For further comments on the characteristics and selection of the categories, please note that there is also the mosaic and that it is important, I suggest to read other publications both in paper and informatic, also present in this website.
I would like to underline once again that all the finches correspond to the buff (to a normal buff of wild-type characteristics of course) even when they resemble the intense or the mosaic. There were several very serious misunderstandings, for example the male of the Red Siskin (Spinus cucullatus) was considered intense, while it is only similar concerning the saturation of the feathers by carotenoids, but the structure is normal, moreover there is a very strong concentration of frost in the ventral zone which becomes whitish. Furthermore, a sub-lethal mutation cannot be wild-type!

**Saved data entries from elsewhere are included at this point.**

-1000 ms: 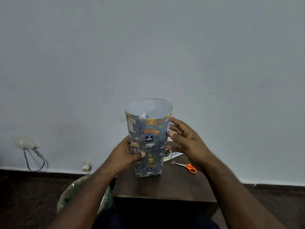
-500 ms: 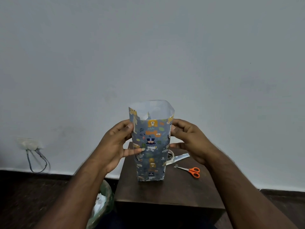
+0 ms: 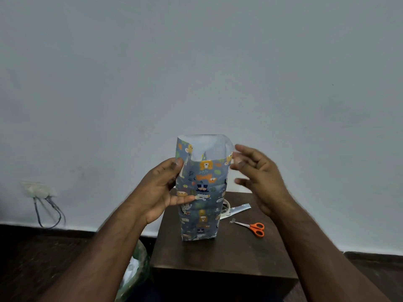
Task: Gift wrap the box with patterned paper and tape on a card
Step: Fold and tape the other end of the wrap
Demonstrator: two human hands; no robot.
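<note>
The box (image 3: 200, 192), wrapped in blue paper with cartoon animals, stands upright on a small dark table (image 3: 229, 253). Its top end is an open paper sleeve showing the white inside. My left hand (image 3: 161, 190) grips the box's left side, thumb across the front and fingers at the upper left edge. My right hand (image 3: 259, 175) hovers just right of the upper right edge, fingers spread and blurred, holding nothing. A tape roll (image 3: 225, 207) lies behind the box, partly hidden by it.
Orange-handled scissors (image 3: 253, 228) lie on the table to the right of the box, next to a paper offcut (image 3: 239, 208). A green bag (image 3: 135, 273) of scraps sits on the floor left of the table. A wall socket (image 3: 38, 189) with cables is at far left.
My right hand has come off the box's right side and opened beside the top edge. My left hand stays on the left side, and the view has shifted slightly.
</note>
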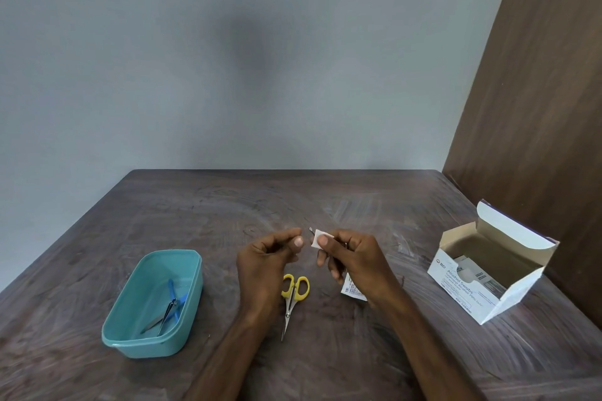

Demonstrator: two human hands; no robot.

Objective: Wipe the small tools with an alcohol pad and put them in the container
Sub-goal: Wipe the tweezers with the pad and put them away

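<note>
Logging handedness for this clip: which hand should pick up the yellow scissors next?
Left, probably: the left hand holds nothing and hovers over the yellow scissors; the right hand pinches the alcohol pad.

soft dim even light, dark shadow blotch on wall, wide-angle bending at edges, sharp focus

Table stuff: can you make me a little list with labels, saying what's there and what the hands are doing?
right hand: pinches a white pad around a thin metal tool
left hand: fingers curled, beside the pad; what it holds is unclear
tub: teal, holds blue-handled tools
scissors: yellow handles, lying on the table
box: open, right side
wrapper: under the right hand
</note>
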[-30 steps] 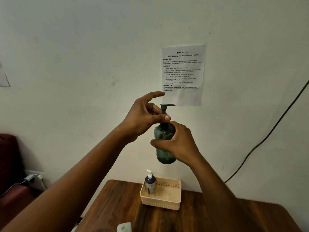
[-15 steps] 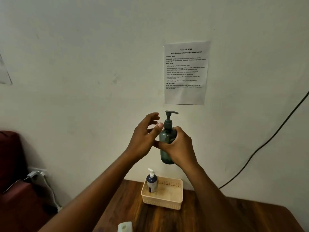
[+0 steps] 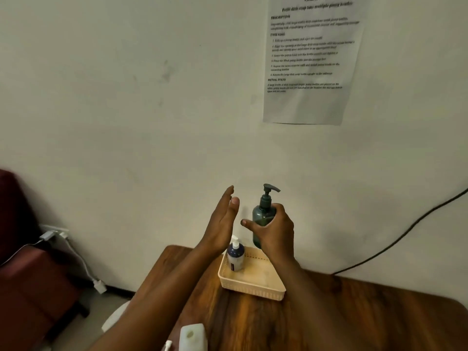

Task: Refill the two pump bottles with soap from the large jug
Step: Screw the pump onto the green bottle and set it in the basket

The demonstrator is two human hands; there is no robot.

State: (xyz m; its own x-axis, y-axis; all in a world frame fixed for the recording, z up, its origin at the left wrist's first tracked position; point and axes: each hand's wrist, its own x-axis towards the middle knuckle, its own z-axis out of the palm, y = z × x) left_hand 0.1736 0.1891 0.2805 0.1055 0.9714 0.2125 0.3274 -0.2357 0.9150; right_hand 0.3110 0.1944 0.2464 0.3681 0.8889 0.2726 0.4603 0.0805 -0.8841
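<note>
My right hand grips a dark green pump bottle, upright with its pump head on, above the far end of a cream basket. My left hand is open, fingers straight, just left of the bottle and not touching it. A small dark blue pump bottle with a white pump stands in the basket's left corner. The top of a white jug, its mouth uncapped, shows at the bottom edge.
The basket sits on a wooden table against a pale wall. A printed sheet is taped to the wall. A black cable runs down the wall at right. A dark red chair and white chargers are at left.
My left hand has let go of the pump head and opened beside the bottle. My right hand has lowered the green bottle toward the basket. The view has tipped downward.
</note>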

An opposite mistake led to consider the female of the aforementioned species a mosaic, considered the origin of the mosaic category, a thesis that I have cut short in various locations, even on this site.

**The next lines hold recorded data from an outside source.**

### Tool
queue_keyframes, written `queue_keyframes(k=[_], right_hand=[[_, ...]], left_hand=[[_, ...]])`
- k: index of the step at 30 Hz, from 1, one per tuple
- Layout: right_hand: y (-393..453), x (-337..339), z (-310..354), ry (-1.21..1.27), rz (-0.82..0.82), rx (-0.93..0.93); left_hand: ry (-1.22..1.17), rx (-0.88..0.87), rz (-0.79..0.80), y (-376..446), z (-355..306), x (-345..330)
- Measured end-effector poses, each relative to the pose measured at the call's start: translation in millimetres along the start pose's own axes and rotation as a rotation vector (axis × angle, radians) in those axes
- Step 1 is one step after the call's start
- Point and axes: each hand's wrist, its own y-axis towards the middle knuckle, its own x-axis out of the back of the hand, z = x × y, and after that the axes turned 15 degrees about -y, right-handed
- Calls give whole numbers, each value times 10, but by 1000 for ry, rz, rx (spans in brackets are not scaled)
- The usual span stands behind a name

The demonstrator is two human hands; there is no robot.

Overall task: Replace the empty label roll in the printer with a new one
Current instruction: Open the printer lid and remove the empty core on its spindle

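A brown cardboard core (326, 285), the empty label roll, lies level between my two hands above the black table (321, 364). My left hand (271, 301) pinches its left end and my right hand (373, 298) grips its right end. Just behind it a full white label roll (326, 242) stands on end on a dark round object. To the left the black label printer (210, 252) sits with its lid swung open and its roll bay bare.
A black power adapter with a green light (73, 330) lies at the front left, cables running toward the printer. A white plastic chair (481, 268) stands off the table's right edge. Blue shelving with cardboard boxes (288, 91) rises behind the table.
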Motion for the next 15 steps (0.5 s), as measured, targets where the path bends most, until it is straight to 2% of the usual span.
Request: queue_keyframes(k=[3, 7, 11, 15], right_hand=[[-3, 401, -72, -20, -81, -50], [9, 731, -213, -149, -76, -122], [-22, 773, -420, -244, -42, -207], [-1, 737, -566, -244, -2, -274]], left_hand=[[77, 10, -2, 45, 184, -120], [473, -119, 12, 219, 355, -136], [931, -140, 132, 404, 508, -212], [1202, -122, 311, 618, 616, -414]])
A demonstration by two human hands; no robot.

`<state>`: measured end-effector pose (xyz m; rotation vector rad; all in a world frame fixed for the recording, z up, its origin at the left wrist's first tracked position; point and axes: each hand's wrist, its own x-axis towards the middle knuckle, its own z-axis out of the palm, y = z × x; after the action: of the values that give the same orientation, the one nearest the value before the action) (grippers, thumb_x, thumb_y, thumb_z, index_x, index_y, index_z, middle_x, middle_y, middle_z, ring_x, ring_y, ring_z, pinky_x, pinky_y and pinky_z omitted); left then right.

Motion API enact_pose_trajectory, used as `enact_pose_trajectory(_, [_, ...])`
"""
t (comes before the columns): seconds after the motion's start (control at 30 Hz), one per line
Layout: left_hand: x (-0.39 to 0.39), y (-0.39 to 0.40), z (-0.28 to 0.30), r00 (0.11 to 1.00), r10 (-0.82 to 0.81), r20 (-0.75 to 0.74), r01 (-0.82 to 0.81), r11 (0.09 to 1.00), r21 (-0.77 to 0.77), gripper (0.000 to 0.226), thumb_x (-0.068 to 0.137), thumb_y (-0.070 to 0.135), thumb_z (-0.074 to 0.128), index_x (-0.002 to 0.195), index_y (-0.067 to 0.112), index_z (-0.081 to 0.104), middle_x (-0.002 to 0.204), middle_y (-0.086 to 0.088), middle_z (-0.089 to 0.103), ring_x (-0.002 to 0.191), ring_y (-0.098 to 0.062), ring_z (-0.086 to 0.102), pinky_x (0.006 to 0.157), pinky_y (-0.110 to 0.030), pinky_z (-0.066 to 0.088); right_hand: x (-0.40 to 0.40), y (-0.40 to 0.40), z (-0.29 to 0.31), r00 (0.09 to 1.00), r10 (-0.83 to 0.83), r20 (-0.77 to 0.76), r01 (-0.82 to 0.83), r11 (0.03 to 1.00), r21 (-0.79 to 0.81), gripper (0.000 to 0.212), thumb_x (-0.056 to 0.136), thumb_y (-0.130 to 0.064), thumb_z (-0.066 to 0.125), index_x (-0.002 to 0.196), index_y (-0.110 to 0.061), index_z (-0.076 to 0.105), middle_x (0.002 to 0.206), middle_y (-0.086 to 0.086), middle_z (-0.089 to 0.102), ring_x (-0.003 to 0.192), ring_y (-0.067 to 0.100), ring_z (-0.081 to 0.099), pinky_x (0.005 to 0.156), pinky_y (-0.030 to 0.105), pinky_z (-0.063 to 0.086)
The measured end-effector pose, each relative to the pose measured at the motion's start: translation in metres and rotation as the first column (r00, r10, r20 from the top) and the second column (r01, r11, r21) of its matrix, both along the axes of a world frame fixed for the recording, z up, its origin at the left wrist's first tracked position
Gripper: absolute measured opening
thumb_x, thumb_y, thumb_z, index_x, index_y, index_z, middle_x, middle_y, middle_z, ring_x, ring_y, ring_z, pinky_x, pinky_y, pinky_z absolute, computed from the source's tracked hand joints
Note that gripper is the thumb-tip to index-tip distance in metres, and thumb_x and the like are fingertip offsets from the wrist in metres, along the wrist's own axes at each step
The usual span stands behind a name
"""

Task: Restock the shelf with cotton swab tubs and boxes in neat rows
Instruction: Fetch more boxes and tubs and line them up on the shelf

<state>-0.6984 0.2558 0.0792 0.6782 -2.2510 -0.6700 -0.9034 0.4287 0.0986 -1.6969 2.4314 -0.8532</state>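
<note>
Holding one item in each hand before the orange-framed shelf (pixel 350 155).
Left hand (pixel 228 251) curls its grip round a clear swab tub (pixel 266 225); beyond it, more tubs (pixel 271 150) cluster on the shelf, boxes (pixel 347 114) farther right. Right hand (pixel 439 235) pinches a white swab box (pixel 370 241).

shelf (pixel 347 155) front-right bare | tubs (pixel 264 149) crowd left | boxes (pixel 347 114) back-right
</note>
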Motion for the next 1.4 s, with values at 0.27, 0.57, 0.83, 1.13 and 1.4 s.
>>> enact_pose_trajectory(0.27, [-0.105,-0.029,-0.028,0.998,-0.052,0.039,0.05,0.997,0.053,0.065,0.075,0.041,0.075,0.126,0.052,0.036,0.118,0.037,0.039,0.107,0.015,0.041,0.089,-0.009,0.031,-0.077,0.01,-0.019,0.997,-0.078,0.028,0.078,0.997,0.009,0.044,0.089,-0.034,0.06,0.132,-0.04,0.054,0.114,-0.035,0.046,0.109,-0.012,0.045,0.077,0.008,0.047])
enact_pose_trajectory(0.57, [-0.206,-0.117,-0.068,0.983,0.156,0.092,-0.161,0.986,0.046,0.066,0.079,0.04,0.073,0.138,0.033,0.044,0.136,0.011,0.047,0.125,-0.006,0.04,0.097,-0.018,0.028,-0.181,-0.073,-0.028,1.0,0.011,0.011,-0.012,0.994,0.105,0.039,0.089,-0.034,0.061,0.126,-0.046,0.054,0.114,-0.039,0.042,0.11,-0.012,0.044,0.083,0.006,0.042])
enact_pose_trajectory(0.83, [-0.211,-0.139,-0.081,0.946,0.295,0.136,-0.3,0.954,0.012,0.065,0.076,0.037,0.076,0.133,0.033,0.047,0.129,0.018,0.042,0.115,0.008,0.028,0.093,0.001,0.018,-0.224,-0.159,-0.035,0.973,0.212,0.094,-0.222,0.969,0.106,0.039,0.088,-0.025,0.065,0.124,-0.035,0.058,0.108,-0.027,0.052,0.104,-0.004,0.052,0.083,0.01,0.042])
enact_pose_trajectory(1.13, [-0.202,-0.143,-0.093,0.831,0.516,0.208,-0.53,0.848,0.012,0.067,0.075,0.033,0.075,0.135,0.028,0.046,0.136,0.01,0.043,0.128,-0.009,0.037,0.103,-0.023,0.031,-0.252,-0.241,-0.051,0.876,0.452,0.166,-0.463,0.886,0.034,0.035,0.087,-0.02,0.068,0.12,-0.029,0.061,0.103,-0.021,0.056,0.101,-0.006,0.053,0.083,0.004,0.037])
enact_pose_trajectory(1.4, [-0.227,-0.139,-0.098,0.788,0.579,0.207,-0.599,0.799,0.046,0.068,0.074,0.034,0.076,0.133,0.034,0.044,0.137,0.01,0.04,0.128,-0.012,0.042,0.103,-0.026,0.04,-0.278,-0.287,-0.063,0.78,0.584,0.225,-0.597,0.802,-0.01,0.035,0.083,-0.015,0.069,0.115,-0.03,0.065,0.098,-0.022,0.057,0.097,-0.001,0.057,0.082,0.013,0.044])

In nature, diversification into categories does not exist, and in the domestic state there is only in Canary and I hope that it will stay there only, given the problems involved. In order to understand each other, a strain split into two categories that need each other, would not be usable for a re-introduction in Nature.
Giovanni Canali
Side note by Dr. Pasquale De Luca
Genes usually encode proteins, which play a role in the functioning of cells and organisms, and in turn are the true culprits of the phenotype. The proteins that take part in biochemical reactions are called enzymes. We could assume that a mutation occurred in an X gene that controls the length of the beards. The corresponding enzyme does not work like the original one and causes shorter beards to form. This mutation could be due to the "Intensive" phenotype. Surely at the time the new individuals, with bright colors, were preferred and selected (not in Malinois that maybe later did not sing better).

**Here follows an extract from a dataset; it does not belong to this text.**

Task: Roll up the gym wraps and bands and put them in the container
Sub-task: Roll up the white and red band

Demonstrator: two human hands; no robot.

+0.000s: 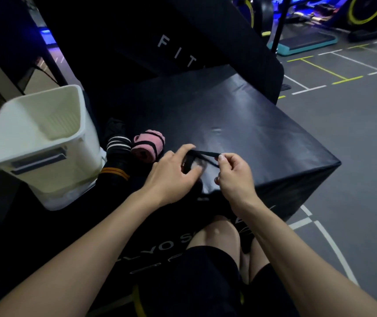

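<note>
A black wrap (191, 160) sits on the dark padded box (240, 124), gripped by my left hand (173, 172). Its thin black strap (207, 153) stretches right to my right hand (232, 173), which pinches the strap's end between thumb and forefinger. A rolled pink wrap with black stripes (147, 145) lies just left of my left hand. Beside it is a black wrap with white stripes (117, 144), and in front of that a black wrap with orange stripes (114, 173). The white plastic container (45, 145) stands at the left, nothing visible inside.
A taller black padded block with white letters (176, 51) rises behind the box. Grey gym floor with white and yellow lines (354, 106) lies to the right. A teal step platform (306, 43) and exercise bikes are far back. My knees are below the box.
</note>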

Suppose that, during the initial phases of the selection, a new mutation (buff in the canary) was generated in the X gene, which does not directly affect the length of the beards, but which changes in some way the control of the enzyme activity, maintained instead in the "intensive" version. Before formulating our theory we must remember that in the cytoplasm of the egg the female accumulates a lot of reserve substances that serve at the beginning of the life of the embryos, including many already prepared enzymes and many messenger RNAs to form new enzymes (in the first hours after fertilization the only true activity of embryo DNA is duplication to form many new cells, embryonic genes start to work later).
Then it could happen that:
- the "intensive" version of the enzyme is already present in the eggs of the intensive females, so that it immediately exercises its function;
- in the eggs of the frosted females this enzyme is missing, when the allele arrives brought by the spermatozoon it begins to produce the protein in more advanced embryonic stages, starting to actually work a little later.
This explains why the offspring of intense females may be slightly higher in quality.
- the double intense has both phenomena, so it has a somewhat excessive phenotype;
-buffs from a regular coupling have the enzyme that works well, but not too much, because it is somehow (unknown mechanism) "attenuated" in the intensive parent, and produces regular feathers;
-the coupling between two buffs generates offspring in which this attenuation tends to get lost, so the feathers grow too much, like other skin productions. The loss of regulation could be gradual in generations.
Of course this is just an idea that should be demonstrated, but which once again highlights how complex the fascinating study of mutations in our feathered pets can be.
Editor's note: we inform you that this article was also published on the pages of Italia Ornitologica, in the number 8-9 of August-September 2018.